Would you return the complete listing below word for word?
Stored data: Begin
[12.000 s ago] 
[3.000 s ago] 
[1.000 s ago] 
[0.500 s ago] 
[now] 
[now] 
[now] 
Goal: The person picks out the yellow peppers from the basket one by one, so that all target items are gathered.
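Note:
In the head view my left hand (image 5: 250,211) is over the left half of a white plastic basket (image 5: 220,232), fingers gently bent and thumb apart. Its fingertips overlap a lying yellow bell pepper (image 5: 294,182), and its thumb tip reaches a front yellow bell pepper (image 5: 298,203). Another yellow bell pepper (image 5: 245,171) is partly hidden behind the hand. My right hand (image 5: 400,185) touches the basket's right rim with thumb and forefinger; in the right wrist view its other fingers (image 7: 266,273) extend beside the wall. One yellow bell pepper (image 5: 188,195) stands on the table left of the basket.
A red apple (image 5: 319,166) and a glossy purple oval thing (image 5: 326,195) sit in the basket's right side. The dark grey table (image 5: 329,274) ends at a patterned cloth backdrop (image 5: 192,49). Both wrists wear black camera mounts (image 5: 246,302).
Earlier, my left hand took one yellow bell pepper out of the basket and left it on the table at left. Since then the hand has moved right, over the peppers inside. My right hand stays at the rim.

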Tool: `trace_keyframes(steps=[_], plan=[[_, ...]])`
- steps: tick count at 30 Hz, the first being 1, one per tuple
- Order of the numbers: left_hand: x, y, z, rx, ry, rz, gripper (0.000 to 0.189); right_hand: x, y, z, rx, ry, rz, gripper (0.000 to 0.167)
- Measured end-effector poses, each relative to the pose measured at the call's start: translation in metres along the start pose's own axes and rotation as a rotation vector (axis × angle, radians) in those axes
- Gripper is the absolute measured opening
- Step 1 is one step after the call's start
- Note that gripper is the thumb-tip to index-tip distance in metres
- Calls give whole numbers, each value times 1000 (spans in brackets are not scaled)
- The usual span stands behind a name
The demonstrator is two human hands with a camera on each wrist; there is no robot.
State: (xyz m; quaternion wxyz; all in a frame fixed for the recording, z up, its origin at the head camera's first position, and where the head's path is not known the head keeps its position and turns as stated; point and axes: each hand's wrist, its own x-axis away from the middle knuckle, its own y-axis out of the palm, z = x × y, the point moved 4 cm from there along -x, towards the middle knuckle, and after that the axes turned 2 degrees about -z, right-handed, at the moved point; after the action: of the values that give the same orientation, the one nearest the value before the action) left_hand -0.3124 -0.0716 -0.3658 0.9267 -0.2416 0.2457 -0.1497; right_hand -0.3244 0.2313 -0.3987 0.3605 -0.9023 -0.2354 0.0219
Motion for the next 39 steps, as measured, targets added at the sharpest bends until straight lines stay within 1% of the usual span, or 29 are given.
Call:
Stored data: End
## Answer space
[12.000 s ago] 
[3.000 s ago] 
[1.000 s ago] 
[0.500 s ago] 
[now] 
[now] 
[now] 
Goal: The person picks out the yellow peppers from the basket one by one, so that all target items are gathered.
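Note:
In the head view my left hand (image 5: 250,211) is over the left half of a white plastic basket (image 5: 220,232), fingers gently bent and thumb apart. Its fingertips overlap a lying yellow bell pepper (image 5: 294,182), and its thumb tip reaches a front yellow bell pepper (image 5: 298,203). Another yellow bell pepper (image 5: 245,171) is partly hidden behind the hand. My right hand (image 5: 400,185) touches the basket's right rim with thumb and forefinger; in the right wrist view its other fingers (image 7: 266,273) extend beside the wall. One yellow bell pepper (image 5: 188,195) stands on the table left of the basket.
A red apple (image 5: 319,166) and a glossy purple oval thing (image 5: 326,195) sit in the basket's right side. The dark grey table (image 5: 329,274) ends at a patterned cloth backdrop (image 5: 192,49). Both wrists wear black camera mounts (image 5: 246,302).
Earlier, my left hand took one yellow bell pepper out of the basket and left it on the table at left. Since then the hand has moved right, over the peppers inside. My right hand stays at the rim.
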
Tool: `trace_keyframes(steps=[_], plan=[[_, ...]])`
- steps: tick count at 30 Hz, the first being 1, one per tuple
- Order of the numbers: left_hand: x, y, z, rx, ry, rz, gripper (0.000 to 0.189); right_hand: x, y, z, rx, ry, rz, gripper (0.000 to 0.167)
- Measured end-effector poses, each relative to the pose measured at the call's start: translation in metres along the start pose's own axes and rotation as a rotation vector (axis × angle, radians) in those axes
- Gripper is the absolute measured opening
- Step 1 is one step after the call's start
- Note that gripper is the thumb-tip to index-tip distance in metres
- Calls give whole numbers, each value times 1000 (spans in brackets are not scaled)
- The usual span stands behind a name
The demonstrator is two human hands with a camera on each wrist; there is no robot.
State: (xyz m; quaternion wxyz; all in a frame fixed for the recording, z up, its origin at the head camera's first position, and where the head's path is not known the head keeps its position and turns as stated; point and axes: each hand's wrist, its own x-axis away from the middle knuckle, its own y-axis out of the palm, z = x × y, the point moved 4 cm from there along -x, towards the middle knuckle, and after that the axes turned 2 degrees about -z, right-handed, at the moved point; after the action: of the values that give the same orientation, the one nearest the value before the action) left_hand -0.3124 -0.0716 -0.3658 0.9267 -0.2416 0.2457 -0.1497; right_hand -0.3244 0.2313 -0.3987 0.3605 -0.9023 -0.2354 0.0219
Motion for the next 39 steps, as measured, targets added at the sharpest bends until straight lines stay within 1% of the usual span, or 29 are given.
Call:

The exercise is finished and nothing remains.